**Activity**
Return exactly the listing's lines, from its first line to the line holding "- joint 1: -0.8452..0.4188", ends included.

● ● ●

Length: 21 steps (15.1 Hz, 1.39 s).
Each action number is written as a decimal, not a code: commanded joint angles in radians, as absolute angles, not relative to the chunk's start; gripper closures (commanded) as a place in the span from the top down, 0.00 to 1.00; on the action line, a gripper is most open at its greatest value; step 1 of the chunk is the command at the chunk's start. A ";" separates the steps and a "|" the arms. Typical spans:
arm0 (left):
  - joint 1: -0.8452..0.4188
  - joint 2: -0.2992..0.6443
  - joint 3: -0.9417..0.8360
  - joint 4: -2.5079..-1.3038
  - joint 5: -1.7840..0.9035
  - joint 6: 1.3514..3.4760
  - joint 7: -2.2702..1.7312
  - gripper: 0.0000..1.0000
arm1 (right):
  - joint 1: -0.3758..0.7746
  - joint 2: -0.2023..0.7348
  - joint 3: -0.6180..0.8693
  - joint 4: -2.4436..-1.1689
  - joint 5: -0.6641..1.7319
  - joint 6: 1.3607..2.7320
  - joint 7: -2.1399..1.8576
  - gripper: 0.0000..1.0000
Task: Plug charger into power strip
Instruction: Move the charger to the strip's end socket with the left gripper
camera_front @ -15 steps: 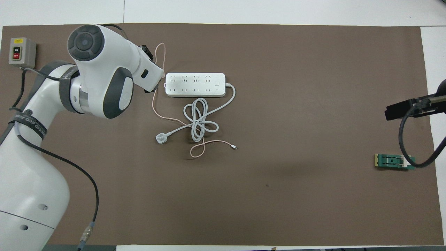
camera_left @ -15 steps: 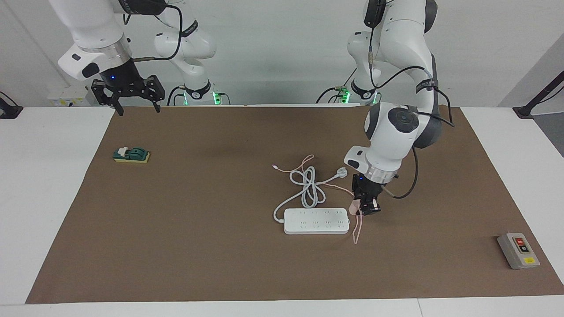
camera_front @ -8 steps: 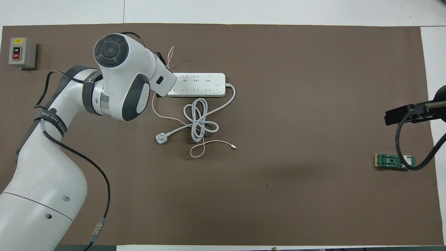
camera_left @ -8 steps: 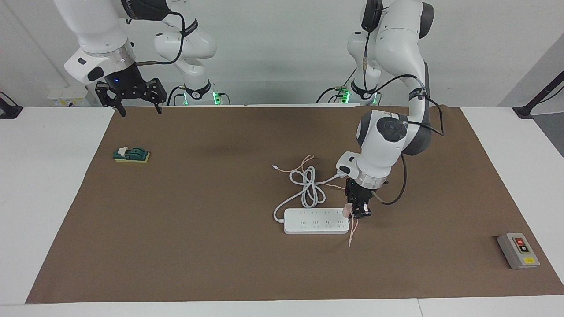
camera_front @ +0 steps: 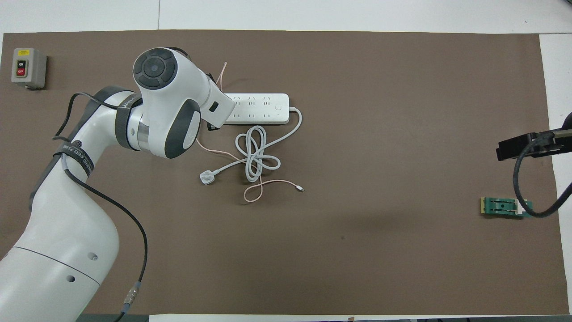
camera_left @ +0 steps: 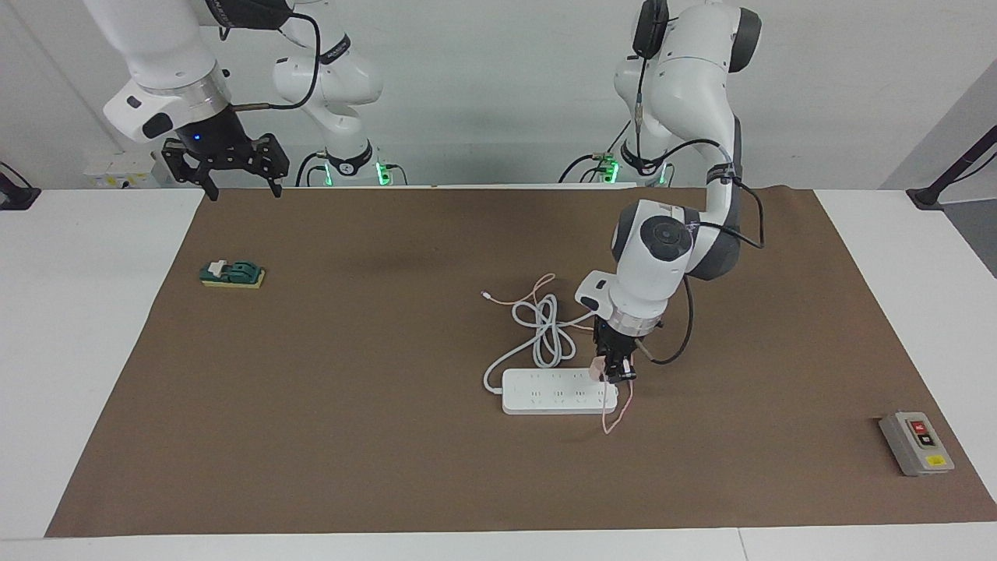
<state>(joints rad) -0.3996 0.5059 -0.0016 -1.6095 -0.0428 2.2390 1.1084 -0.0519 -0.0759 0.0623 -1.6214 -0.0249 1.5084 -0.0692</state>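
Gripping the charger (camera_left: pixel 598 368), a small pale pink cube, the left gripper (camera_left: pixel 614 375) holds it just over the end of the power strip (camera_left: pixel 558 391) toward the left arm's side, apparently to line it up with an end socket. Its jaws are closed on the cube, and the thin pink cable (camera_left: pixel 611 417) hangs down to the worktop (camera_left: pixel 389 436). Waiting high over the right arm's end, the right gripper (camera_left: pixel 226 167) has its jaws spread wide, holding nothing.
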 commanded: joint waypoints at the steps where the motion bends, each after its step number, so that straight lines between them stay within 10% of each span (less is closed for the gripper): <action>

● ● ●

**Exercise answer**
Length: 21 steps (15.1 Hz, 1.39 s).
Each action number is written as a decimal, not a code: commanded joint angles in radians, as absolute angles, not relative to the chunk's start; gripper closures (commanded) as a place in the span from the top down, 0.00 to 1.00; on the action line, a gripper is most open at its greatest value; step 1 of the chunk is the command at the chunk's start. A ";" separates the steps and a "|" the arms. Typical spans:
arm0 (left):
  - joint 1: -0.8452..0.4188

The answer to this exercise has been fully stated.